DESCRIPTION OF THE TASK:
Reproduce this listing from its first line through the line with "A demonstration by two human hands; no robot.", inclusive, leaving out all that follows.

** Opening DATA FOR THIS EXERCISE block **

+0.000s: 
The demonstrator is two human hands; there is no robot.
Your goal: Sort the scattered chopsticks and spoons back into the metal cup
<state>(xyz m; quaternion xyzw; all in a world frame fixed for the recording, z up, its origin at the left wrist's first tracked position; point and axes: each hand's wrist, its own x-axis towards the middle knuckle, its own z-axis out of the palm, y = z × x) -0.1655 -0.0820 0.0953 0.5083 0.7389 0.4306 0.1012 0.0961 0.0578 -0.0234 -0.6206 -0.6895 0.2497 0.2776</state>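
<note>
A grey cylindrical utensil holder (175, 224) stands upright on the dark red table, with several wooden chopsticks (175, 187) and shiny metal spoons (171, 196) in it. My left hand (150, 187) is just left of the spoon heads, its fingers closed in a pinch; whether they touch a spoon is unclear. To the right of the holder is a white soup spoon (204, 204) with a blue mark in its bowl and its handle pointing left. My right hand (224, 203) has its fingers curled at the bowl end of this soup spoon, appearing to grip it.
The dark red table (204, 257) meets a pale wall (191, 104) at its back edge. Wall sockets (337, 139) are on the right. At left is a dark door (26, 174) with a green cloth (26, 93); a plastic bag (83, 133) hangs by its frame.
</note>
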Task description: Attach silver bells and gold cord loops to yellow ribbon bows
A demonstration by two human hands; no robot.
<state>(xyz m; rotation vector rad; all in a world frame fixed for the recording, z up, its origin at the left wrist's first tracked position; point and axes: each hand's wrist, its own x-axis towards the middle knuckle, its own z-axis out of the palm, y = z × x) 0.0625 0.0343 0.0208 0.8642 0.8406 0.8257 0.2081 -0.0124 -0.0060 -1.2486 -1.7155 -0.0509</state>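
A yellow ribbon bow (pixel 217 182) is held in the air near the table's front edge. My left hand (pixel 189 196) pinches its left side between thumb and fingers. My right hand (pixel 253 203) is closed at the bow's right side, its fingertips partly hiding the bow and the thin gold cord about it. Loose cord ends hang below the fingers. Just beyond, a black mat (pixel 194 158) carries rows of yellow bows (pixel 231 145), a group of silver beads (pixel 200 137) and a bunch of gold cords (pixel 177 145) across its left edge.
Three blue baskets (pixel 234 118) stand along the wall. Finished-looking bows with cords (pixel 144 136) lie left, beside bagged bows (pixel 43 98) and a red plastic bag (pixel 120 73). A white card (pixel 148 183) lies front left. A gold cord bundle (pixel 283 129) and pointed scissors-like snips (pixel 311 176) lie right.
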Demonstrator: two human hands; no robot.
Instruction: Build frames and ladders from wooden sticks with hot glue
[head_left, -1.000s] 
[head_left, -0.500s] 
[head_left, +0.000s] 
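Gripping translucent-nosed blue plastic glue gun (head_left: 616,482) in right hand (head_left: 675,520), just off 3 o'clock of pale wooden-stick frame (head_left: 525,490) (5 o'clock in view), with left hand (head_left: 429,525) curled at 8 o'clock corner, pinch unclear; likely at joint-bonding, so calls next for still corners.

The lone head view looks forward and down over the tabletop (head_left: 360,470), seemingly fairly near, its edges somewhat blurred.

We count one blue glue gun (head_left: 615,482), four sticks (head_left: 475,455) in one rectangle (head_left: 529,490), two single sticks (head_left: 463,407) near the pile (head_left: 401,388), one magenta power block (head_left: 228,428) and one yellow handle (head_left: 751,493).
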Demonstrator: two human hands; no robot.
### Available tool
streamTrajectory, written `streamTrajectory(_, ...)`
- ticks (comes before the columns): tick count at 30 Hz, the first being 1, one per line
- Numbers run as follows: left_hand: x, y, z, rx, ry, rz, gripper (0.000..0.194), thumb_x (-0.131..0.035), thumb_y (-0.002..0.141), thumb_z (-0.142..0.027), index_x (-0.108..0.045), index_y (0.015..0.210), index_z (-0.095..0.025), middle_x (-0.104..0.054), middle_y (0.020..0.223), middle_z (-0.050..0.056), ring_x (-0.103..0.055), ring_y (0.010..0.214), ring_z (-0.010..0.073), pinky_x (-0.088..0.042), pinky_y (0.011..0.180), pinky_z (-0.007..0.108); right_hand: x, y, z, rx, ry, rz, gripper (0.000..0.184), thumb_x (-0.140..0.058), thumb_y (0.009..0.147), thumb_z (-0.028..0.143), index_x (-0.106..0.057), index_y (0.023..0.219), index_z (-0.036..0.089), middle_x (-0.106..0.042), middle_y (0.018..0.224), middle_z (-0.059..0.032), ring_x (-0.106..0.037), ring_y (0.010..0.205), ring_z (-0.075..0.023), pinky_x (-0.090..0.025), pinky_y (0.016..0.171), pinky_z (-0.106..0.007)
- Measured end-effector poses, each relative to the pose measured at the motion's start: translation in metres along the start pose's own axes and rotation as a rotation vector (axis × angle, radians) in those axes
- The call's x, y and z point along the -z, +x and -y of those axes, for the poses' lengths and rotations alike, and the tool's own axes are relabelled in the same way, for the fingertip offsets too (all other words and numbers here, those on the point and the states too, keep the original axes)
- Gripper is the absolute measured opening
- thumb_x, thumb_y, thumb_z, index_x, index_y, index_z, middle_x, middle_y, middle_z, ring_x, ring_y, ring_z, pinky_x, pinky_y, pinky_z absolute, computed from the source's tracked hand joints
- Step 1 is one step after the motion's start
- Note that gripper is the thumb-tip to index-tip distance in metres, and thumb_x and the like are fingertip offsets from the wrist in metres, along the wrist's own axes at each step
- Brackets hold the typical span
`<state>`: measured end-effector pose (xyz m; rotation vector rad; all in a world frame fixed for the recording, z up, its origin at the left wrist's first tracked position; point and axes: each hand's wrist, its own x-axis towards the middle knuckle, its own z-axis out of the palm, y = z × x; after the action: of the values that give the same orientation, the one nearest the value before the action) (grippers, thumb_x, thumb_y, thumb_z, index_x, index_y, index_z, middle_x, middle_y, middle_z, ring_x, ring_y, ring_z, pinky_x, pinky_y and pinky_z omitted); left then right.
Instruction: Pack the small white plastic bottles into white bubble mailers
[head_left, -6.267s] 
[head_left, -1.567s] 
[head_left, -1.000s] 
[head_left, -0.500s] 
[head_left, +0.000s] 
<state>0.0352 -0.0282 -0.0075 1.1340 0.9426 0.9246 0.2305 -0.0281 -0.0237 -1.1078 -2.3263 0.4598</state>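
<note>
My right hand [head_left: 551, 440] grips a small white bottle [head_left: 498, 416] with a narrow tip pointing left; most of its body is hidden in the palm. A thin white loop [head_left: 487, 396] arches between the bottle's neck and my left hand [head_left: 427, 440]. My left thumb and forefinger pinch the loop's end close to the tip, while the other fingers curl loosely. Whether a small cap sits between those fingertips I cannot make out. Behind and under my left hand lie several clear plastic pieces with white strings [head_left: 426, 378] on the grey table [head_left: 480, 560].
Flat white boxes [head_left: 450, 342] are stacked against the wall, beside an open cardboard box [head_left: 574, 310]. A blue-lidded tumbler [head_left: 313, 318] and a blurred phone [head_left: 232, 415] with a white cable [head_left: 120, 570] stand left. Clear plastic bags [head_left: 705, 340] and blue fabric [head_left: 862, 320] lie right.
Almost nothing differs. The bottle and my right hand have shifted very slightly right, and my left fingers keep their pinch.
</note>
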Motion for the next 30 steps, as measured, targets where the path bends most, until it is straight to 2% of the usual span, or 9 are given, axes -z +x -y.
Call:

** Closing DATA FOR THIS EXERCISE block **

SOLUTION TO THIS PROBLEM:
+0.000s: 
The demonstrator is two human hands; there is no robot.
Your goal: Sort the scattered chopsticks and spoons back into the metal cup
<state>(xyz m; quaternion xyzw; all in a world frame fixed for the recording, z up, its origin at the left wrist's first tracked position; point and axes: each hand's wrist, its own x-axis towards the middle knuckle, its own z-axis out of the palm, y = z × x) -0.1655 -0.0820 0.0953 0.5083 0.7389 0.4306 0.1012 0.0961 0.0578 -0.0234 -0.6206 -0.6895 0.2497 0.2776</state>
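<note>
A grey cylindrical utensil holder (175, 224) stands upright on the dark red table, with several wooden chopsticks (175, 187) and shiny metal spoons (171, 196) in it. My left hand (150, 187) is just left of the spoon heads, its fingers closed in a pinch; whether they touch a spoon is unclear. To the right of the holder is a white soup spoon (204, 204) with a blue mark in its bowl and its handle pointing left. My right hand (224, 203) has its fingers curled at the bowl end of this soup spoon, appearing to grip it.
The dark red table (204, 257) meets a pale wall (191, 104) at its back edge. Wall sockets (337, 139) are on the right. At left is a dark door (26, 174) with a green cloth (26, 93); a plastic bag (83, 133) hangs by its frame.
</note>
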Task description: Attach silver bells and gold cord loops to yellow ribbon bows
A demonstration by two human hands; no robot.

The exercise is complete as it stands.